> **What you should do**: Could you retype, exactly and with no pictures, only the lines from the first line of the records below through the line that contains "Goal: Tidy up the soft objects"?

Stored entries:
_____
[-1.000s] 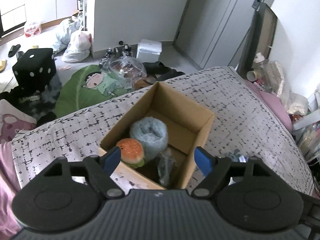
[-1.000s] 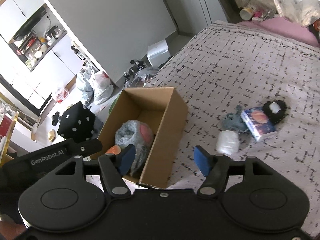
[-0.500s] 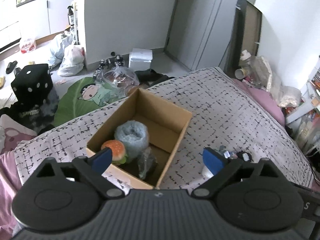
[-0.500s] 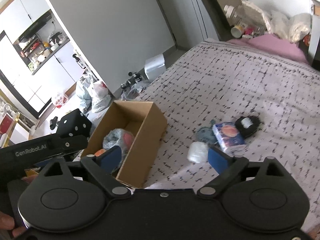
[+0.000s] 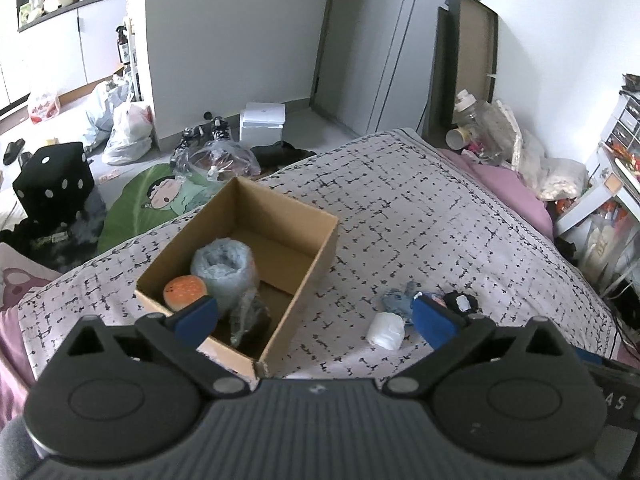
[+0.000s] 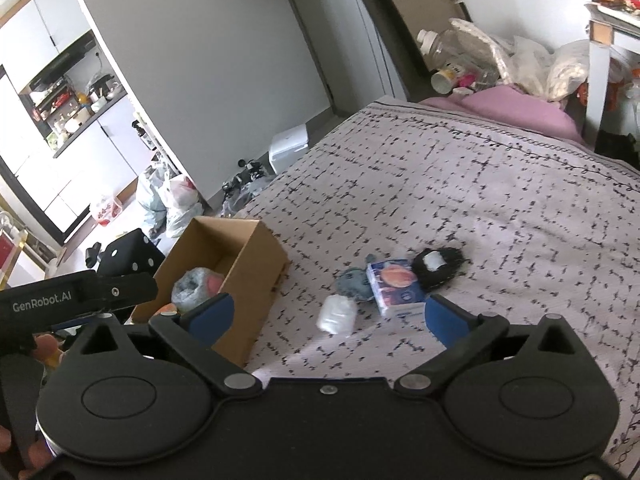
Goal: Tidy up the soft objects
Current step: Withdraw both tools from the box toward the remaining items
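Observation:
A cardboard box [image 5: 316, 248] stands open on the patterned bedspread [image 5: 420, 216]. It holds a blue fluffy roll [image 5: 222, 266], a burger toy [image 5: 185, 291] and a plastic-wrapped dark item [image 5: 248, 316]. To the right of the box [image 6: 256, 264] lie a white soft bundle [image 6: 337, 314], a blue-grey fluffy piece [image 6: 352, 284], a tissue pack [image 6: 396, 286] and a black fluffy item [image 6: 436, 264]. My left gripper [image 5: 314, 314] hangs above the box's near corner. My right gripper [image 6: 328, 314] hovers over the white bundle. The jaws of both are opening, with nothing between them.
Beyond the bed's far edge the floor holds a black dice cushion [image 5: 52, 184], a green cartoon mat [image 5: 160, 200], plastic bags [image 5: 128, 132] and a white box [image 5: 262, 122]. Bottles and bags crowd the bedside [image 5: 500, 128] at right. The left gripper's body [image 6: 76, 296] shows in the right wrist view.
Both grippers have drawn back and up from the box, and their jaws have spread wider. The loose items on the bed have come into the left wrist view.

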The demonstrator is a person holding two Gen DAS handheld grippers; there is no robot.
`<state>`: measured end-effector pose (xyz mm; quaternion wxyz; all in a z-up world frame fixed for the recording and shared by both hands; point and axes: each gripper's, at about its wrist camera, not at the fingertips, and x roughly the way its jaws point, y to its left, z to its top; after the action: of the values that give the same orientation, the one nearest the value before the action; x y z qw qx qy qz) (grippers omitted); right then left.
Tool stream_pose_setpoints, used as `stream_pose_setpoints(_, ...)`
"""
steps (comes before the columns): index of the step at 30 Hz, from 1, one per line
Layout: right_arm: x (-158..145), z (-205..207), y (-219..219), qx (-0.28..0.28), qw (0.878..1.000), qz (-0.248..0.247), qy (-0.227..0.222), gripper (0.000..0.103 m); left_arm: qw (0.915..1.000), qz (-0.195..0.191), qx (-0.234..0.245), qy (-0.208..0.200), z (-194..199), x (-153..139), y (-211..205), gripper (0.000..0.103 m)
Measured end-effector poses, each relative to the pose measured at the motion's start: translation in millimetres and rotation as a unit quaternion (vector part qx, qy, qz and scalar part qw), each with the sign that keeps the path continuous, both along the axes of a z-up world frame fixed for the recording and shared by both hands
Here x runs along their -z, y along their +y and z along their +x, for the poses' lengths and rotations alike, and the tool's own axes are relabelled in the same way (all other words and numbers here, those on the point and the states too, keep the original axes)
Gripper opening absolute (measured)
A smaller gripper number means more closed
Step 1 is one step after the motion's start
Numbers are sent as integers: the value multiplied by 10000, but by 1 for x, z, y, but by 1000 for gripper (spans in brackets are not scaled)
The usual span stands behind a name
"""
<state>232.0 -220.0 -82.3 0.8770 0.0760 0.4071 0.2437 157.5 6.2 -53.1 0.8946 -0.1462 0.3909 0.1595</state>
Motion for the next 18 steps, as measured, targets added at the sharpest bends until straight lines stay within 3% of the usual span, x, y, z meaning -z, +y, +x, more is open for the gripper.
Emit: stream_pose_setpoints(18, 8, 51, -76, 557, 9962, 567, 362, 103, 9998, -6, 95, 189, 29, 11, -43, 103)
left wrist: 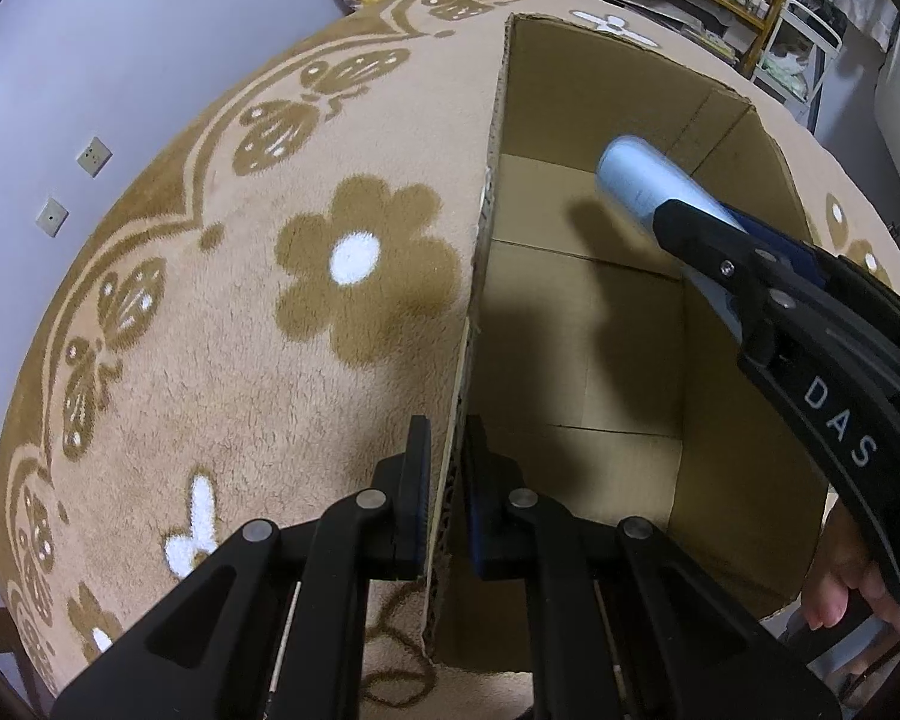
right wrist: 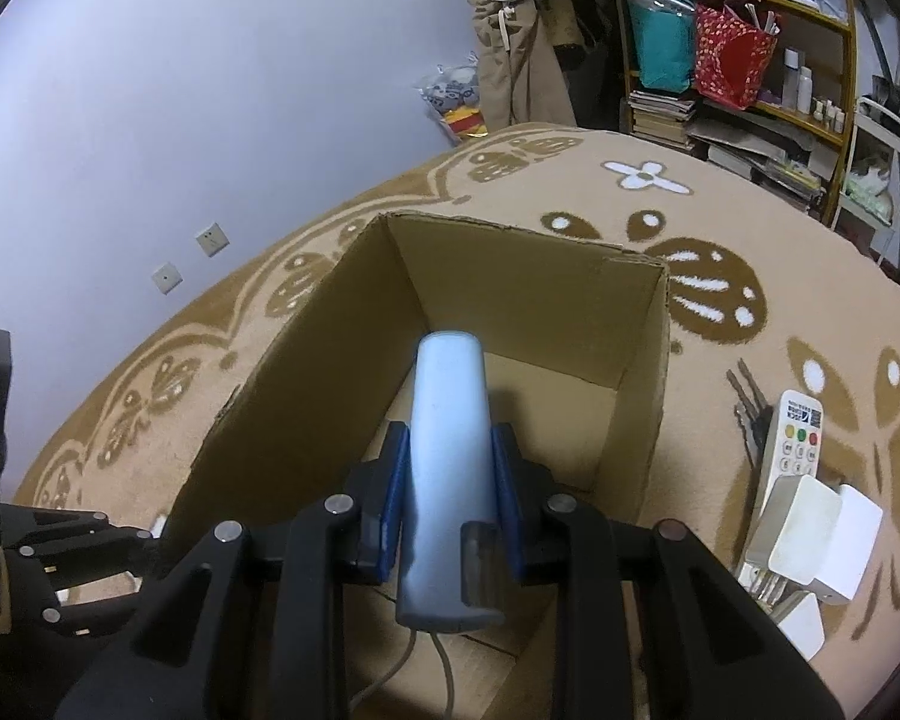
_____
> **Response**:
[-1.000s] 
[-1.000s] 
[-0.500s] 
[-0.500s] 
[+0.000s] 
[+0.000s] 
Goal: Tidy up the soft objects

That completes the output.